🤖 AI Summary
Existing SimCSE-style dropout-based data augmentation methods induce excessive embedding uniformity in patent representation learning, undermining semantic cohesion and structural fidelity.
Method: We propose a multi-view self-supervised contrastive learning framework explicitly leveraging patent section structure—treating the description, claims, and other sections as complementary views—and introduce section-aware augmentation strategies to replace random dropout, thereby modeling the intrinsic argumentative logic and task-specific structural properties of patents. This approach enables sentence encoders to learn paragraph-level semantic representations without human annotations.

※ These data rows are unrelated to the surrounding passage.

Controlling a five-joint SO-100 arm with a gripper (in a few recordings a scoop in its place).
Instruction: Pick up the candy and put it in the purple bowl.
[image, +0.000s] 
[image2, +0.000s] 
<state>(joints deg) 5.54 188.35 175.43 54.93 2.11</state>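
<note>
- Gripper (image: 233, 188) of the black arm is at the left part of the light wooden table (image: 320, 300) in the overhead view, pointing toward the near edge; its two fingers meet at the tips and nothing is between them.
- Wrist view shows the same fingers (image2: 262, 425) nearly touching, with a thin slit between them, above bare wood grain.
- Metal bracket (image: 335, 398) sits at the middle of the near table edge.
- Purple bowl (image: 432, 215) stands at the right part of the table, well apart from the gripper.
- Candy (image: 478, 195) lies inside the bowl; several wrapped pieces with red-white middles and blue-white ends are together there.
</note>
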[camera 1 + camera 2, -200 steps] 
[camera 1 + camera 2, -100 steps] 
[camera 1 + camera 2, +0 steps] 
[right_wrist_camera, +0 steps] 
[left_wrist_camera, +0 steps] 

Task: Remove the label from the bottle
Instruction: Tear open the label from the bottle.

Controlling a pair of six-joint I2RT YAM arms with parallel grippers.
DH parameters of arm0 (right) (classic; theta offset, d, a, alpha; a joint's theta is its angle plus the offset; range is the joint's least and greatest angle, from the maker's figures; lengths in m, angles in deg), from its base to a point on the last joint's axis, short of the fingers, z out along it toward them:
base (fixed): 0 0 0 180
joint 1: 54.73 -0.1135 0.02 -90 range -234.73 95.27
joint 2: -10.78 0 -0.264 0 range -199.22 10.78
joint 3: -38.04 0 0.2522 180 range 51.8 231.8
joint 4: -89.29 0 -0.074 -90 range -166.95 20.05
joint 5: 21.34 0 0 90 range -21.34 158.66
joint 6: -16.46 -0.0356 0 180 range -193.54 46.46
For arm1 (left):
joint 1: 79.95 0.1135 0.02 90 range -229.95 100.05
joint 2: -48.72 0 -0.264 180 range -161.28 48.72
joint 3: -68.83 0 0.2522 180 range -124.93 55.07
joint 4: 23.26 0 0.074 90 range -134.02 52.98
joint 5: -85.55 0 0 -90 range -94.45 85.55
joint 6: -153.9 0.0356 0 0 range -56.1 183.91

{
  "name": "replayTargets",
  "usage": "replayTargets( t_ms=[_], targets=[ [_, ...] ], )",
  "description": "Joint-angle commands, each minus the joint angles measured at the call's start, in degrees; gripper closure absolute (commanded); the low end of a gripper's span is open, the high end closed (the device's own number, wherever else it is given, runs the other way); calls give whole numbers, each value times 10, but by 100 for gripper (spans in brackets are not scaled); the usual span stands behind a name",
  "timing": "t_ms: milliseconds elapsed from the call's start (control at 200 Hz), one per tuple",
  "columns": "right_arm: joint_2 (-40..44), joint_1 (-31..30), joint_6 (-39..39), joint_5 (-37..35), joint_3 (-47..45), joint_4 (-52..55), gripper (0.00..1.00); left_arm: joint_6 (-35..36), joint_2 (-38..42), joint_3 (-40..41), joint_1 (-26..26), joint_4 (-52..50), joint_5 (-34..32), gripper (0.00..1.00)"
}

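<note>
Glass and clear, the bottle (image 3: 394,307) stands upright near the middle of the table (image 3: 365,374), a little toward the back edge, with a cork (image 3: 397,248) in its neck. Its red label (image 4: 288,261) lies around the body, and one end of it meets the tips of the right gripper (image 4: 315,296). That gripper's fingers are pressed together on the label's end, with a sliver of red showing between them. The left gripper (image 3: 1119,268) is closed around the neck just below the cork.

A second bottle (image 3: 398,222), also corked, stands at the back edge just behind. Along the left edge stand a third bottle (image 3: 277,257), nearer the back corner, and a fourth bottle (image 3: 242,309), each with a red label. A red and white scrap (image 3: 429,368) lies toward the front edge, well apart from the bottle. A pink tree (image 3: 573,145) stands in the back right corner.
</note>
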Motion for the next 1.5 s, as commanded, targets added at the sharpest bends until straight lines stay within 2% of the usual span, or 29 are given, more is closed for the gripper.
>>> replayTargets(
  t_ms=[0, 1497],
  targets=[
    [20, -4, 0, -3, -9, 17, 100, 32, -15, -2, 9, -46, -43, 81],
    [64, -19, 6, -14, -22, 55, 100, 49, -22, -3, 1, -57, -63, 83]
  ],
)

Contribution/Results: Evaluated on a large-scale patent benchmark, our unsupervised variant achieves performance on par with or superior to supervised models relying on citation links or IPC labels, and significantly outperforms state-of-the-art methods on patent retrieval and classification tasks.
📝 Abstract
This paper presents a simple yet effective contrastive learning framework for learning patent embeddings by leveraging multiple views from within the same document. We first identify a patent-specific failure mode of SimCSE style dropout augmentation: it produces overly uniform embeddings that lose semantic cohesion. To remedy this, we propose section-based augmentation, where different sections of a patent (e.g., abstract, claims, background) serve as complementary views. This design introduces natural semantic and structural diversity, mitigating over-dispersion and yielding embeddings that better preserve both global structure and local continuity. On large-scale benchmarks, our fully self-supervised method matches or surpasses citation-and IPC-supervised baselines in prior-art retrieval and classification, while avoiding reliance on brittle or incomplete annotations. Our analysis further shows that different sections specialize for different tasks-claims and summaries benefit retrieval, while background sections aid classification-highlighting the value of patents'inherent discourse structure for representation learning. These results highlight the value of exploiting intra-document views for scalable and generalizable patent understanding.